Refleksi Pendidikan Sepanjang 2020: Dari Omnibus Law Hingga Ancaman Klaster COVID-19
JAKARTA - Federasi Serikat Guru Indonesia (FSGI) mencatat ada enam masalah di sektor pendidikan sepanjang tahun 2020, yang bertepatan dengan masa pandemi COVID-19.
Sekjen FSGI, Heru Purnomo menyebut, masalah pertama adalah munculnya Pasal 65 Paragraf 12 Undang-Undang Nomor 11 Tahun 2020 Tentang Cipta Kerja. Pasal tersebut menyatakan bahwa pelaksanaan perizinan pada sektor pendidikan dapat dilakukan melalui perizinan berusaha.
Sempat muncul kekhawatiran bahwa UU Cipta Kerja mendorong komersialisasi pendidikan. Namun, pemerintah membantah dan menyebut aturan ini hanya berlaku pada pendidikan formal di kawasan ekonomi khusus. Sayangnya, menurut Heru, dikhawatirkan masih ada multitafsir dalam aturan tersebut.
"FSGI mendorong Pasal 65 Paragraf 12 untuk direvisi agar tidak menjadi pasal multi tafsir, dan mendesak pemerintah mengeluarkan peraturan pemerintah untuk menjamin ekses kemudahan izin berusaha sektor pendidikan ini tidak disalahgunakan," kata Heru dalam keterangannya, Rabu, 30 Desember.
Masalah kedua adalah rencana asesmen nasional (AN) sebagai pengganti ujian nasional (UN) yang belum tersosialisasi secara detail.
Kata Heru, FSGI mendorong pemerintah untuk memulai melaksanakan AN pada tahun 2021 yang telah dirancang untuk memantau dan mengevaluasi sistem pendidikan nasional, menghasilkan pemetaan yang tepat, dan dapat digunakan untuk peningkatan sistem pendidikan
“FSGI mendorong ketentuan peraturan yang jelas terkait kebijakan AN dan secepatnya ketentuan tersebut disosialisasi ke sekolah-sekolah secara terstruktur dan masif,” jelasnya.
Baca juga:
Ketiga, FSGI menemukan banyak masalah dalam pembelajaran jarak jauh (PJJ) di masa pandemi COVID-19. Masalah itu mulai dari siswa yang kesulitan belajar daring hingga turunnya minat belajar, bantuan paket intertet yang masih tidak merata, dan kurangnya pengawasan pelaksanaan PJJ.
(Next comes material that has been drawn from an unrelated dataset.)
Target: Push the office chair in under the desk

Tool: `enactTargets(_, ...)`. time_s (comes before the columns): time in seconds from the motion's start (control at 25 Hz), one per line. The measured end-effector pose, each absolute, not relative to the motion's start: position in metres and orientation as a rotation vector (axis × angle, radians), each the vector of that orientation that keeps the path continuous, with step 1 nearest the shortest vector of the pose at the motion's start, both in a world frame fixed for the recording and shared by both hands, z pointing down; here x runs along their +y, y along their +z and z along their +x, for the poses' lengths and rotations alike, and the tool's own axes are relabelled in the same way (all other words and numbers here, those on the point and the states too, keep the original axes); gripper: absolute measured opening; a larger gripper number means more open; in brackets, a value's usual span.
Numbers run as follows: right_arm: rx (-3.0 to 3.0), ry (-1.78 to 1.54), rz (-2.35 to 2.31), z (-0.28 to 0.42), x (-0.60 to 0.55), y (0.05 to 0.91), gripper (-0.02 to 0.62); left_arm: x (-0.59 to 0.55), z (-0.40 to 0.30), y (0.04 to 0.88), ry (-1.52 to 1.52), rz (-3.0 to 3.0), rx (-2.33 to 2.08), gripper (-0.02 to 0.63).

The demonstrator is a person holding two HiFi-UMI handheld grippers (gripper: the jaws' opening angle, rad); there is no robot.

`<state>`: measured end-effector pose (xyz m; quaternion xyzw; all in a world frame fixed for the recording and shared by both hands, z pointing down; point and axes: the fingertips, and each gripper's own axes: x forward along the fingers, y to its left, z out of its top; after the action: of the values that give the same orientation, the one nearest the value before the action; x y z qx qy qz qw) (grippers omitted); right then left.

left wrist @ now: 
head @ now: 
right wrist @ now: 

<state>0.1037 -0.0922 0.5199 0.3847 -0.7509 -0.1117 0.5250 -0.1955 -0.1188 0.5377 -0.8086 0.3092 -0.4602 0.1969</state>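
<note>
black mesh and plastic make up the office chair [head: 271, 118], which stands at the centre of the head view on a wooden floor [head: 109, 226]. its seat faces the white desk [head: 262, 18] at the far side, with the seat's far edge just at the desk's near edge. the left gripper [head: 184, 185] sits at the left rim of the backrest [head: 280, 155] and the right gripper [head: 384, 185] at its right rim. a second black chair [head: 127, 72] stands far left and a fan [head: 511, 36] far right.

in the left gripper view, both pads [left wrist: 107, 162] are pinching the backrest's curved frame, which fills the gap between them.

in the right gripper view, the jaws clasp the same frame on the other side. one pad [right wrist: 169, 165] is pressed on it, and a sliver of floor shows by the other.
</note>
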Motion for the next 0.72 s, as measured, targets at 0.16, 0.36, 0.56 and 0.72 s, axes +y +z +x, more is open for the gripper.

"PJJ adalah hal baru bagi anak, orang tua, ataupun sekolah. Ibaratnya, tidak ada satu pihak pun yang memiliki bekal cukup untuk menjalaninya, baik secara pedagogis maupun psikologis," tuturnya.
Keempat, hibah Merdeka Belajar yang diserahkan PT Sekolah Cikal sebagai pemilik merek Merdeka Belajar kepada Kemendikbud belum jelas. Sebab, hanya dituangkan dalam surat kesepakatan penyerahan dan penggunaan bersama.
“Penyerahan hibah secara hukum harus ada akta hibah. Pengalihan hak ke hibah harus didaftarkan secara resmi, harus diumumkan, ada saksi dari Kemankumham, dan ada notaris yang mewakili negara," ucap Heru.
Kelima, banyak klaster COVID-19 yang ditemukan di pondok pesantren. FSGI menemukan 3.089 kasus positif dari klaster pondok pesantren. Sebanyak 99 persen kasus di antaranya merupakan santri.
Melihat tingginya kasus COVID-19 di pondok pesantren, FSGI mengingatkan pemerintah daerah harus hati-hati dalam membuka sekolah tatap muka, perlu kehati-hatian dan penyiapan sungguh-sungguh.
"Kalau daerah dan sekolah belum siap, tunda buka sekolah pada Januari 2021, terlebih di wilayah-wilayah yang baru selesai menggelar Pilkada pada 9 Desember 2020 lalu. Perlu data kasus di wilayah tersebut, apalagi pascaliburan akhir tahun," tutur dia.
Keenam, penyiapan buka sekolah tatap muka membutuhkan anggaran yang tidak sedikit. Oleh karena itu, jika mengandalkan dana BOS yang direlaksasi, maka tidak akan mencukupi. Sebab, dana BOS selama ini dibutuhkan untuk pembiayaan 8 standar nasional pendidikan.
"FSGI mendorong perlu ada kebijakan anggaran baru di pendidikan untuk penyiapan buka sekolah tatap muka di masa pandemi, yaitu melalui anggaran lain di luar dana BOS. Jika tidak, maka potensi sekolah menjadi kluster baru sangat besar," pungkasnya.